Write the data out again exactly and in full.

+++ The data

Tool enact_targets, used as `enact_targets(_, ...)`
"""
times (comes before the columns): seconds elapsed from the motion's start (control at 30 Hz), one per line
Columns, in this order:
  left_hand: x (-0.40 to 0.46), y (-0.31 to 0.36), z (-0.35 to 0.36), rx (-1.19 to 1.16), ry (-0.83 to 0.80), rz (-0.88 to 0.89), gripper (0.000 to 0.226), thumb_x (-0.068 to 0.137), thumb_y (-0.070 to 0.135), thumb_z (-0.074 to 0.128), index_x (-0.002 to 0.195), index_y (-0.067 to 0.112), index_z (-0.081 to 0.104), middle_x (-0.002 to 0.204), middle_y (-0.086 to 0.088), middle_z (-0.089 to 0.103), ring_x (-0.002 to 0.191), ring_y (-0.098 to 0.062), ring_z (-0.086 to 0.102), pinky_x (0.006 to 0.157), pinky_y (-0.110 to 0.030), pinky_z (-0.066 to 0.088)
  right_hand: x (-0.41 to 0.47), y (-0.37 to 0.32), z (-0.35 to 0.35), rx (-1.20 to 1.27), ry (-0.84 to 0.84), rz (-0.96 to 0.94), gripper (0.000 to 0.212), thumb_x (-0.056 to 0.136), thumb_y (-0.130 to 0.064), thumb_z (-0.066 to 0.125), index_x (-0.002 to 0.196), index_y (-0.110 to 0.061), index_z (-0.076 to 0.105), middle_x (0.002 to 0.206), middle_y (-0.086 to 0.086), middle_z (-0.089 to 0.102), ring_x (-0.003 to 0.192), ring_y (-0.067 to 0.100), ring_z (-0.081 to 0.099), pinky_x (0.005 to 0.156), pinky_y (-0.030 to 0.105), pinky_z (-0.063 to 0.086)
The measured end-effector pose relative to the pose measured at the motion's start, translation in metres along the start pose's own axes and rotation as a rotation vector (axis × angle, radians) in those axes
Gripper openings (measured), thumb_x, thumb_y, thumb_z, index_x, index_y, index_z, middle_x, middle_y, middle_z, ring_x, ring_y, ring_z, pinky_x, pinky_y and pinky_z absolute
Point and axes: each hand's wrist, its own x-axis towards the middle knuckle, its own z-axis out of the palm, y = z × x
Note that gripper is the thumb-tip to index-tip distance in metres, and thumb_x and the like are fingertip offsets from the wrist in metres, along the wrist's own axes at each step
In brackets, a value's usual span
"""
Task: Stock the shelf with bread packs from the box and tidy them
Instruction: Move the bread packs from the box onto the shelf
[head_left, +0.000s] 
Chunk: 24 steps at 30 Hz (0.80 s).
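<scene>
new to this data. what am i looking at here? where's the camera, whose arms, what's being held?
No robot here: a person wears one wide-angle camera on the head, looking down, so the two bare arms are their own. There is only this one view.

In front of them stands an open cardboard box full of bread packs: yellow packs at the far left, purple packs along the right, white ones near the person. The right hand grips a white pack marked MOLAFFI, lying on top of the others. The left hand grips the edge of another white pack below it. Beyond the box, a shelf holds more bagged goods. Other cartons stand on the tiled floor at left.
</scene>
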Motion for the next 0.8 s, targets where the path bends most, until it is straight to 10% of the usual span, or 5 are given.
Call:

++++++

* [Answer section]:
Tool enact_targets, used as `enact_targets(_, ...)`
"""
times (comes before the columns): seconds elapsed from the motion's start (control at 30 Hz), one per line
Columns, in this order:
  left_hand: x (-0.40 to 0.46), y (-0.31 to 0.36), z (-0.35 to 0.36), rx (-1.19 to 1.16), ry (-0.83 to 0.80), rz (-0.88 to 0.89), gripper (0.000 to 0.226), thumb_x (-0.068 to 0.137), thumb_y (-0.070 to 0.135), thumb_z (-0.074 to 0.128), index_x (-0.002 to 0.195), index_y (-0.067 to 0.112), index_z (-0.081 to 0.104), middle_x (-0.002 to 0.204), middle_y (-0.086 to 0.088), middle_z (-0.089 to 0.103), ring_x (-0.002 to 0.191), ring_y (-0.098 to 0.062), ring_z (-0.086 to 0.102), pinky_x (0.006 to 0.157), pinky_y (-0.110 to 0.030), pinky_z (-0.066 to 0.088)
  right_hand: x (-0.41 to 0.47), y (-0.37 to 0.32), z (-0.35 to 0.35), rx (-1.20 to 1.27), ry (-0.84 to 0.84), rz (-0.96 to 0.94), gripper (0.000 to 0.212), thumb_x (-0.056 to 0.136), thumb_y (-0.130 to 0.064), thumb_z (-0.066 to 0.125), index_x (-0.002 to 0.196), index_y (-0.110 to 0.061), index_z (-0.076 to 0.105), middle_x (0.002 to 0.206), middle_y (-0.086 to 0.086), middle_z (-0.089 to 0.102), ring_x (-0.003 to 0.192), ring_y (-0.067 to 0.100), ring_z (-0.081 to 0.099), pinky_x (0.005 to 0.156), pinky_y (-0.030 to 0.105), pinky_z (-0.063 to 0.086)
The measured end-effector pose relative to the pose measured at the motion's start, translation in metres along the start pose's own axes and rotation as a rotation vector (axis × angle, radians) in those axes
Gripper openings (measured), thumb_x, thumb_y, thumb_z, index_x, index_y, index_z, middle_x, middle_y, middle_z, ring_x, ring_y, ring_z, pinky_x, pinky_y and pinky_z absolute
Point and axes: each hand's wrist, its own x-axis towards the middle knuckle, its own z-axis out of the palm, y = z × x
Note that gripper is the thumb-tip to index-tip distance in metres, and thumb_x and the like are fingertip offsets from the wrist in metres, along the wrist's own axes at each step
In brackets, a value's usual span
"""
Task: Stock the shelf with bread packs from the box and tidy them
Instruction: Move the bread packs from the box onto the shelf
[head_left, +0.000s] 
Chunk: 24 steps at 30 Hz (0.80 s).
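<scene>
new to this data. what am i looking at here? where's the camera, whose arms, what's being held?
No robot here: a person wears one wide-angle camera on the head, looking down, so the two bare arms are their own. There is only this one view.

In front of them stands an open cardboard box full of bread packs: yellow packs at the far left, purple packs along the right, white ones near the person. The right hand grips a white pack marked MOLAFFI, lying on top of the others. The left hand grips the edge of another white pack below it. Beyond the box, a shelf holds more bagged goods. Other cartons stand on the tiled floor at left.
</scene>
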Motion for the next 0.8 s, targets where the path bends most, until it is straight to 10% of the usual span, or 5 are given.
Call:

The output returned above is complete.